◆ **Work instruction**
Would you transcribe the whole listing exactly and drop its images?

───

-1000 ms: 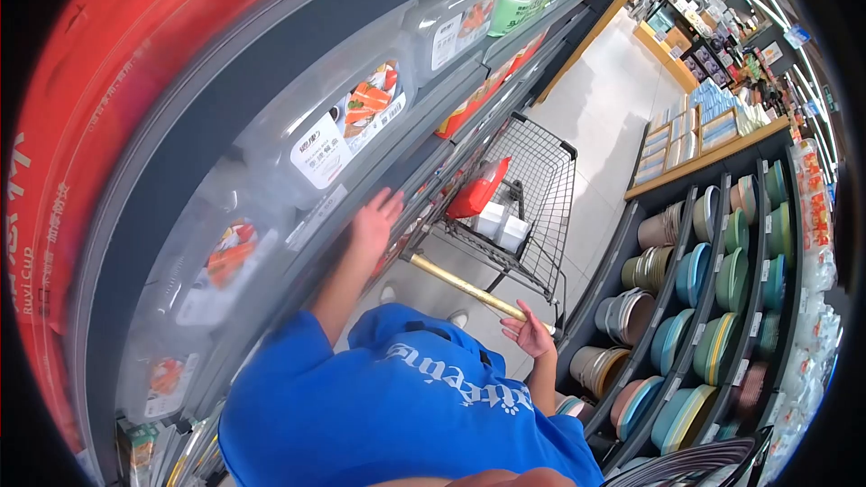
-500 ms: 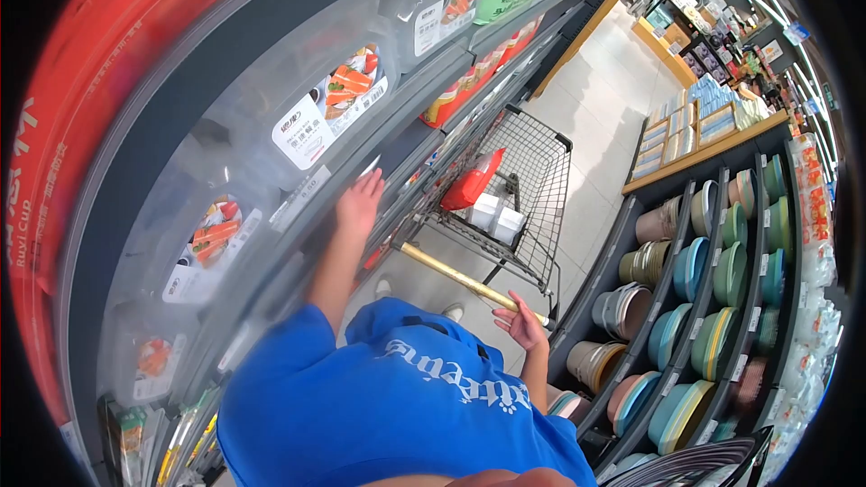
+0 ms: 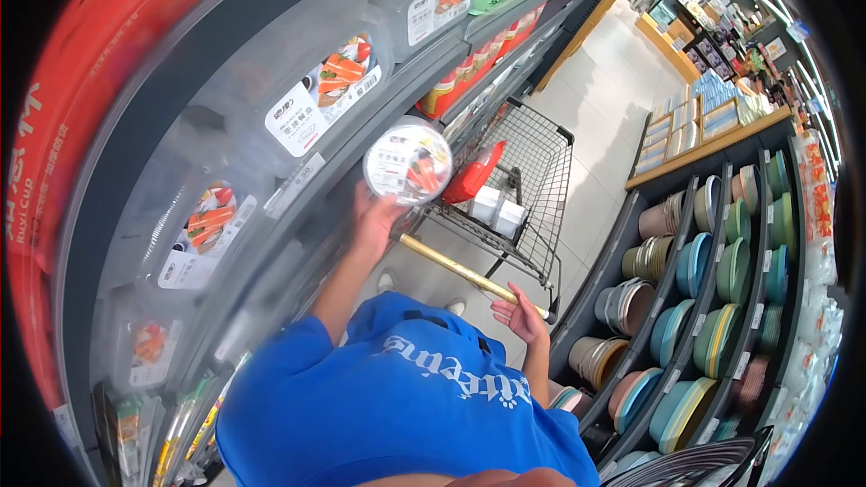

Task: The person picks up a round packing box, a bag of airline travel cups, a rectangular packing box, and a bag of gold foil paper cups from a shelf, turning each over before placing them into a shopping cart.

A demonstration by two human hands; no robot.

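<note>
Pinching a round container [image 3: 410, 160] by its edge, my left hand [image 3: 370, 227] has brought it into view; my right hand [image 3: 525, 317] is half-open by the cart handle [image 3: 451, 263].

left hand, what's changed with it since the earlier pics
The left hand, which reached toward the shelf with nothing visibly held at first, now holds a round labelled container out in front of it. The right hand stays by the cart handle; the red packet remains in the cart.

Pale tiled floor [image 3: 591, 63] between stocked shelves [image 3: 298, 185].
</note>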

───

◆ **Problem solution**
-1000 ms: 
-500 ms: 
+0 ms: 

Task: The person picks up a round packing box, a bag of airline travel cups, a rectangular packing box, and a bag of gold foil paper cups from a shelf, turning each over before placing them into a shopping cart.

A demonstration by two human hands; no robot.

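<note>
Pinching a round container [image 3: 410, 160] by its edge, my left hand [image 3: 370, 227] has brought it into view; my right hand [image 3: 525, 317] is half-open by the cart handle [image 3: 451, 263].

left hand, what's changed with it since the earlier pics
The left hand, which reached toward the shelf with nothing visibly held at first, now holds a round labelled container out in front of it. The right hand stays by the cart handle; the red packet remains in the cart.

Pale tiled floor [image 3: 591, 63] between stocked shelves [image 3: 298, 185].
</note>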

This exercise requires no additional output.